◆ **Description of the task**
Go through the data and copy each line where the word "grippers" shows up.

◆ **Dataset section**
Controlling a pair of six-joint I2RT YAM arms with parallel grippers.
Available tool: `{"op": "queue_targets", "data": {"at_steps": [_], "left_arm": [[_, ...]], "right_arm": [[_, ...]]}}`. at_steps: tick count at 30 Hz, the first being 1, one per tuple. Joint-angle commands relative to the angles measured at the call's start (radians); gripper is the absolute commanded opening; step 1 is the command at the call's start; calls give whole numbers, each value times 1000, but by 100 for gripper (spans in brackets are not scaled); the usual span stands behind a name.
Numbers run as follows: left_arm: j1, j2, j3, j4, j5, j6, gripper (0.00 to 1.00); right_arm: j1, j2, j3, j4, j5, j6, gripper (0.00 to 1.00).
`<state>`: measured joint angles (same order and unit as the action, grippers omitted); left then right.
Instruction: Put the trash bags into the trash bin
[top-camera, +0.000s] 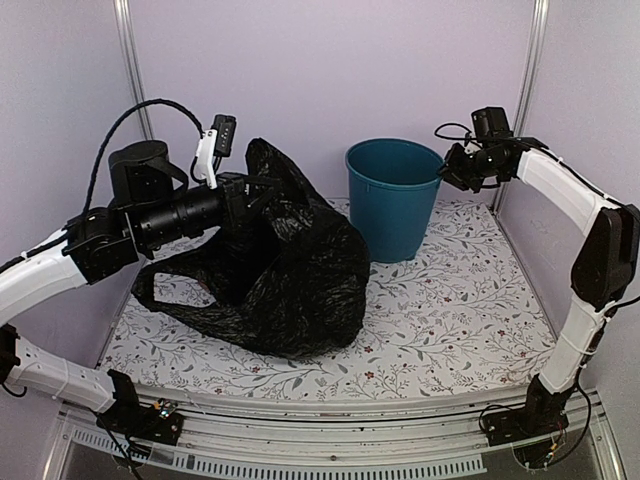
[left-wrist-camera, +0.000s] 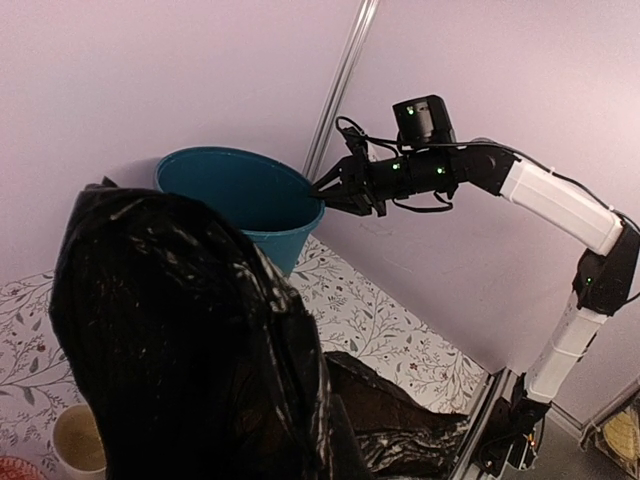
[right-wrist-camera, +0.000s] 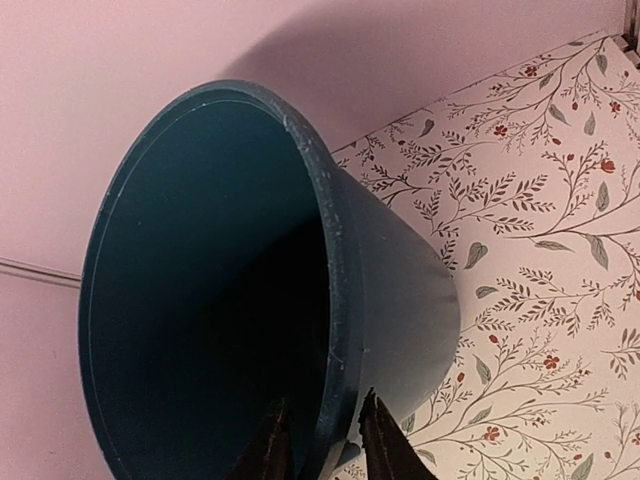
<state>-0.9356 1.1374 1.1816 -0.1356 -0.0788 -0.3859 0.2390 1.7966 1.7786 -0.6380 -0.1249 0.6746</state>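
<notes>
Top external view.
- Worktop (top-camera: 450, 310): white cloth with a printed leaf-and-flower pattern, pale walls on three sides.
- Trash bag (top-camera: 290, 270): black, glossy and crinkled. Its top is raised off the surface at centre-left. The bulk sags down onto the worktop, and a loop of plastic trails out to the left.
- Left claw (top-camera: 245, 195): buried in the upper folds of the trash bag and closed on the plastic, holding it aloft.
- Trash bin (top-camera: 392, 200): teal bucket, upright at the far side of the worktop, just right of the bag.
- Right claw (top-camera: 447, 165): at the right side of the bin's rim, the arm reaching in from the right.

Left wrist view.
- Trash bag (left-wrist-camera: 180, 340): fills the lower left and hides this claw's own fingers.
- Trash bin (left-wrist-camera: 240, 190): behind the bag, mouth open.
- Right claw (left-wrist-camera: 325, 190): tips meet the bin's rim.
- Mug (left-wrist-camera: 80, 440): cream, at the lower left on the worktop (left-wrist-camera: 380, 320).

Right wrist view.
- Trash bin (right-wrist-camera: 200, 280): dark interior and rolled rim.
- Right claw (right-wrist-camera: 325, 445): one finger inside the rim and one outside, set narrowly astride it. Whether they are pressing on the rim cannot be told.
</notes>
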Motion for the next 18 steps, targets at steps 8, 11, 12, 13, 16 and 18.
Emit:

◆ **Task output**
Controlling a pair of six-joint I2RT YAM arms with parallel grippers.
`<state>`: measured joint angles (same order and unit as the action, grippers omitted); left then right.

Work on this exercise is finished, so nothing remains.